For most of the last decade, "how long will I wait at ED tonight?" was a question only the triage nurse could answer. In 2026 that's no longer true — a growing number of Victorian hospitals publish live dashboards, and the numbers tell a more nuanced story than the headline averages.
The new transparency layer
Royal Melbourne Hospital launched its public ED wait-time dashboard in 2025. As of late May 2026, the dashboard shows current non-urgent waits of 1 hour 10 minutes to 2 hours 10 minutes — the time between triage assessment and first doctor contact. The dashboard updates roughly every 15 minutes. The Victorian Agency for Health Information (VAHI) maintains a broader state-wide reporting layer, and several other hospitals are following Royal Melbourne's lead.
What "14 minute state average" actually hides
The headline number for Victoria in Q1 2025 was a 14-minute median wait — but that's the median across all triage categories and all hospitals. The reality on the ground is much more uneven:
- By triage category: Cat 1, 2 and 3 patients waited an average of 12 minutes. Cat 4 and 5 patients waited 21 minutes for first contact (this is just "seen by a doctor" — total ED time is much longer).
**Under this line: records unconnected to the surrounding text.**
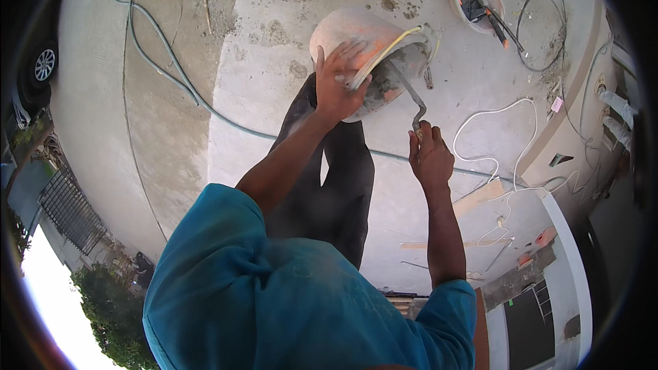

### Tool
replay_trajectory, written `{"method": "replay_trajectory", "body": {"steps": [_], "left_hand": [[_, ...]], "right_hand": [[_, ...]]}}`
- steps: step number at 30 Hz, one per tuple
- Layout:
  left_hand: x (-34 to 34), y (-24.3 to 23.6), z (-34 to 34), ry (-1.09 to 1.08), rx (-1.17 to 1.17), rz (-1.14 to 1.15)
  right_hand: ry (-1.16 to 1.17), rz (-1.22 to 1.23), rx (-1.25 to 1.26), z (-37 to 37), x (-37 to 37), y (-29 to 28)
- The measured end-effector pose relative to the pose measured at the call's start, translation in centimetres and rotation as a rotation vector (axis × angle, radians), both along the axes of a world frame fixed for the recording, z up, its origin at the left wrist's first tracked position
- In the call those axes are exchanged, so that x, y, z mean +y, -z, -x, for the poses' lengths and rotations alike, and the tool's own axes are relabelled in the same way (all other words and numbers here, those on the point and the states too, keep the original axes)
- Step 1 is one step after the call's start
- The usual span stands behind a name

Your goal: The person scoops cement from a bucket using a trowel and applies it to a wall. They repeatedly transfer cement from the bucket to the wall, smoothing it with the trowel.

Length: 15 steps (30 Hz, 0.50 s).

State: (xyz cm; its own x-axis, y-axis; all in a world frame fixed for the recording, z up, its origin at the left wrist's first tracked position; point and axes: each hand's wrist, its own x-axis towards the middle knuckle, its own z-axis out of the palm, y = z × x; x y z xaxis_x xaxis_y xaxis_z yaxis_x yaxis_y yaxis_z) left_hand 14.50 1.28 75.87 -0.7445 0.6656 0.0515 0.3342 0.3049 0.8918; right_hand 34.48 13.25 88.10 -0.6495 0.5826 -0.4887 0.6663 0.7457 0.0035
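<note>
A dusty, orange-stained bucket [346, 24] lies tipped, its mouth turned toward my right side and its yellow handle [394, 44] lying across the rim. My left hand [339, 82] rests on the bucket's outer wall, fingers spread flat, thumb close to the rim. In my closed right hand [432, 154] is the handle of a trowel [411, 92] with a bent metal neck. Its far end reaches into the bucket's mouth, where wet grey material clings to the inside. The blade's tip is hidden there.
A white bucket of tools [473, 3] stands at the far right, beside a black cable [541, 68]. A green hose [233, 123] crosses the floor behind my legs. White cord [497, 109] and wooden boards [480, 195] lie to the right. Another person's legs [620, 109] show at the right edge.
</note>
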Motion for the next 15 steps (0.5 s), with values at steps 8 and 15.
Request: {"method": "replay_trajectory", "body": {"steps": [8, 15], "left_hand": [[-19.8, -18.5, 5.8, 0.118, -0.324, -0.359], [-37.0, -22.3, 8.0, -0.171, -0.38, -0.347]], "right_hand": [[0.388, 0.826, 0.216, 6.8, -14.6, 0.2], [0.339, 1.043, -0.179, 16.6, -26.3, -13.8]]}}
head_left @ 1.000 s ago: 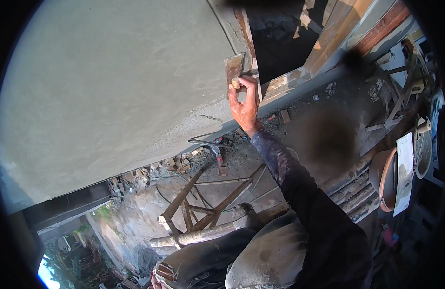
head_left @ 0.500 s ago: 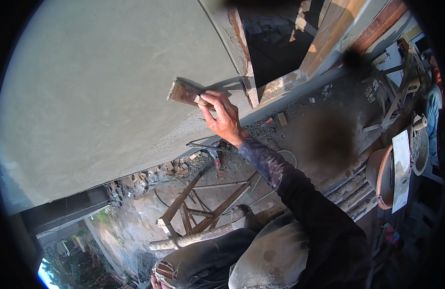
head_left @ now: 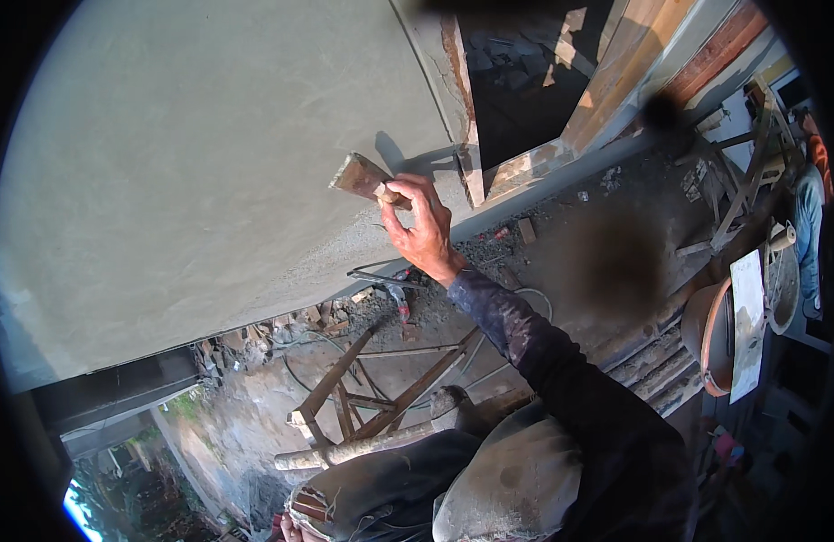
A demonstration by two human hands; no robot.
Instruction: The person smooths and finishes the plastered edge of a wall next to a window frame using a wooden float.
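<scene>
My right hand (head_left: 420, 222) reaches out, thumb and fingers closed round the handle of a small plaster float (head_left: 359, 175). The float has a flat, rectangular, brownish face with grey smears along its edge. It stands off the grey plastered wall (head_left: 209, 163), and its shadow falls on the wall apart from it. Beside the hand, the plaster near the wall's lower edge looks rougher and grainier than the smooth area above. At the bottom edge, a small part of my left hand (head_left: 293, 531) shows by my knee; its fingers are mostly cut off by the frame.
A wood-framed opening (head_left: 525, 90) borders the wall at upper right. Below are a wooden trestle (head_left: 376, 388), round poles (head_left: 344, 449), a hose (head_left: 550, 307) and rubble (head_left: 245, 341). To the right stand a bucket (head_left: 710, 339), a pale board (head_left: 747, 316) and another person (head_left: 810, 226).
My right hand has drawn the float slightly right and away from the wall, so its shadow now lies farther from it. The view has shifted a little.
</scene>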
- By hospital: Average waits ranged from 6 minutes (Box Hill) to 37 minutes — a six-fold spread across hospitals.
- By time of day: Late evenings and weekends consistently run two to three times the daytime average.
Box Hill vs Royal Melbourne — why the difference matters
Box Hill Hospital regularly posts among the shortest ED waits in Victoria — a Q1 2025 average of about 6 minutes. Royal Melbourne, at the same point in the year, was reporting non-urgent waits 12–20 times longer. Both are excellent hospitals; the difference reflects bed-flow, staffing ratios, ambulance load and the demographic mix of presentations, not clinical capability.
For an eastern-suburbs Bulleen, Doncaster or Templestowe resident, the practical implication is: Box Hill is genuinely fast for first contact. If your presentation is Cat 1, 2 or 3, you'll usually be seen quickly. The wait stretches for Cat 4 and 5 because — correctly — sicker patients are seen first.
What this means for Cat 4 and 5 patients tonight
A 6-minute first-contact average doesn't mean a 6-minute visit. It means you'll be triaged and pre-assessed quickly. Total ED time — from arrival to discharge — for ATS Cat 4 and 5 still routinely runs 3–6 hours overnight at metropolitan EDs. The triage nurse is fast; the queue for definitive treatment, investigations, dressings and discharge paperwork is the slow part.
This is the gap a private after-hours clinic fills: not faster triage (you're triaged immediately when you walk in), but a faster full visit. We typically see Cat 4 and 5 patients in 30 to 60 minutes door-to-door — because we don't queue them behind Cat 1, 2 and 3 cases.
Real-time tools worth bookmarking
- Royal Melbourne Hospital — live wait-time dashboard
- Victorian Agency for Health Information (VAHI) — quarterly state-wide reporting at vahi.vic.gov.au
- Doccy.com.au — third-party aggregator for several states
How to use the dashboards sensibly
If your problem is Cat 1, 2 or 3 (chest pain, severe bleeding, breathing difficulty, stroke signs), don't check a dashboard. Go to ED or call 000 immediately — you'll be seen first regardless of the published number. The dashboards are only meaningful for Cat 4 and 5 patients deciding whether ED, urgent care, or "wait until morning" is the right choice tonight.
The bigger picture
Public dashboards are a long-overdue accountability layer in Australian healthcare. They make hospital performance visible, they let patients make informed decisions, and they put gentle pressure on slower hospitals to improve. Expect more of them — and more granular ones — through the rest of 2026.